成城みつ池・旧山田邸
東京都世田谷区成城4-20-25
自転車通勤のルートは成城の住宅地を抜けていく。素敵なお庭や趣のある洋館の御屋敷がたくさんあるのだが、個人宅なのでむやみに写真を撮ったり見学することは叶わず、見るだけというのがもどかしい。予兆もなく改築されたり取り壊されてしまうこともあるので、次はどの家かと思うとハラハラする。
喜多見不動の坂の上にある旧山田邸も以前から気になっていたのだが、今回、世田谷区の文化財に指定されて保存・公開が決まったというので、プレオープンイベントに行ってきた。一般オープンは5月2日からだ。

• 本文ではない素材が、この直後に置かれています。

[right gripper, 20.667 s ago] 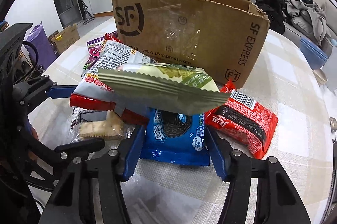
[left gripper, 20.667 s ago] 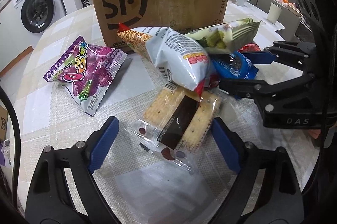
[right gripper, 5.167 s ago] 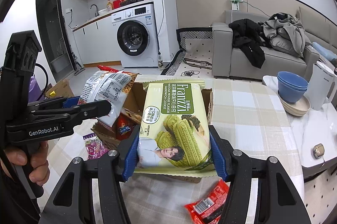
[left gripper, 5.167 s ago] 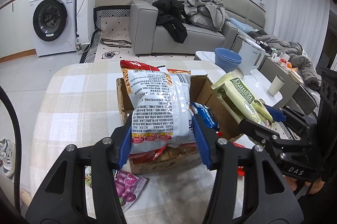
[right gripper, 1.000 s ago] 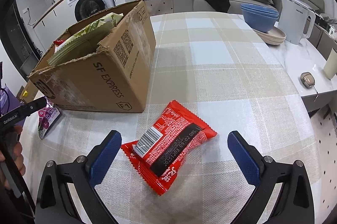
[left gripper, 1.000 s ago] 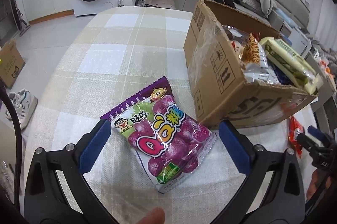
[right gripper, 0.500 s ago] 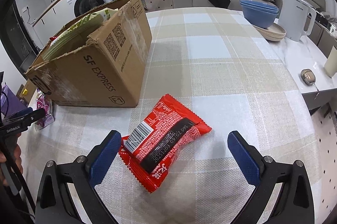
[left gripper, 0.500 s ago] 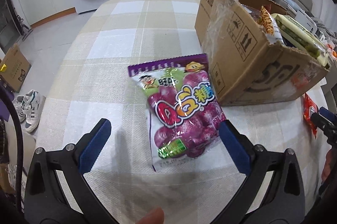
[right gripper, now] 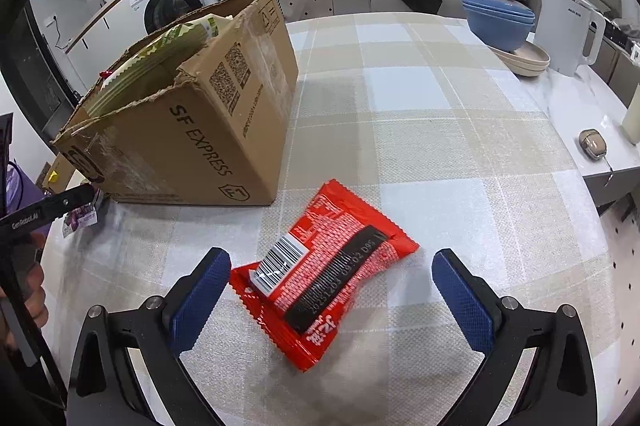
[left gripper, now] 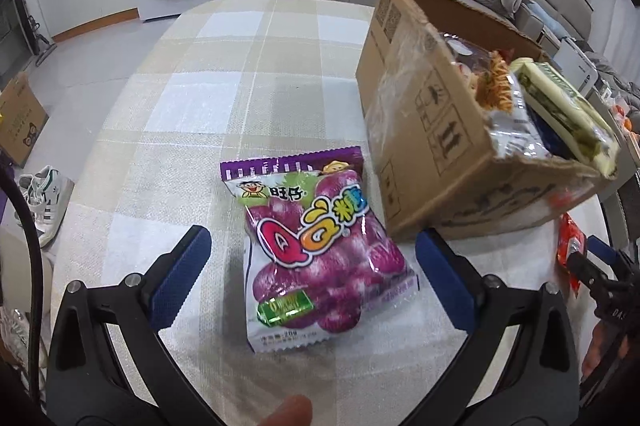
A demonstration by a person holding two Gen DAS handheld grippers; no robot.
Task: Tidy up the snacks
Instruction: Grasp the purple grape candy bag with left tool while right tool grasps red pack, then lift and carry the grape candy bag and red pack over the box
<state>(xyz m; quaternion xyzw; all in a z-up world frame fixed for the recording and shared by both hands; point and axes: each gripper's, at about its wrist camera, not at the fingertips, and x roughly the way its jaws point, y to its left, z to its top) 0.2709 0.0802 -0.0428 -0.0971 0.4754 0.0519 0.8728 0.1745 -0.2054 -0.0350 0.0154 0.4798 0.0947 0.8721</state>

昭和12年(1937)に楢崎定吉というアメリカ帰りの実業家が建てた家で、昭和35年(1960)から画家の山田盛隆邸となったそうだ。そういえば以前に見た時には「南画院」という表札が掛かっていた。
外壁はリシン仕上げのスパニッシュ風、窓はすべて上げ下げ窓に統一され、スクラッチタイルを使った玄関ポーチや寄木張りの床など、本格的な洋館の意匠が良く保存されている。照明器具だけは、壊されてしまった他の洋館から寄せ集めてきたものだそうだ。
一間だけある和室は、洋室の中に障子で仕切った和室を入れ籠のように収めて、洋館の雰囲気を壊さないように工夫されている。偶然か意図したものかはわからないが、障子も上げ下げ窓の仕様になっていた。
変わったところでは、二階の廊下に小さな扉の付いたランドリーシューターがあった。洗濯物を投げ入れると、階下で女中さんが受け取って洗濯してくれるのだろう。建物の構造もさることながら、そういう暮らし方があったというところが面白い。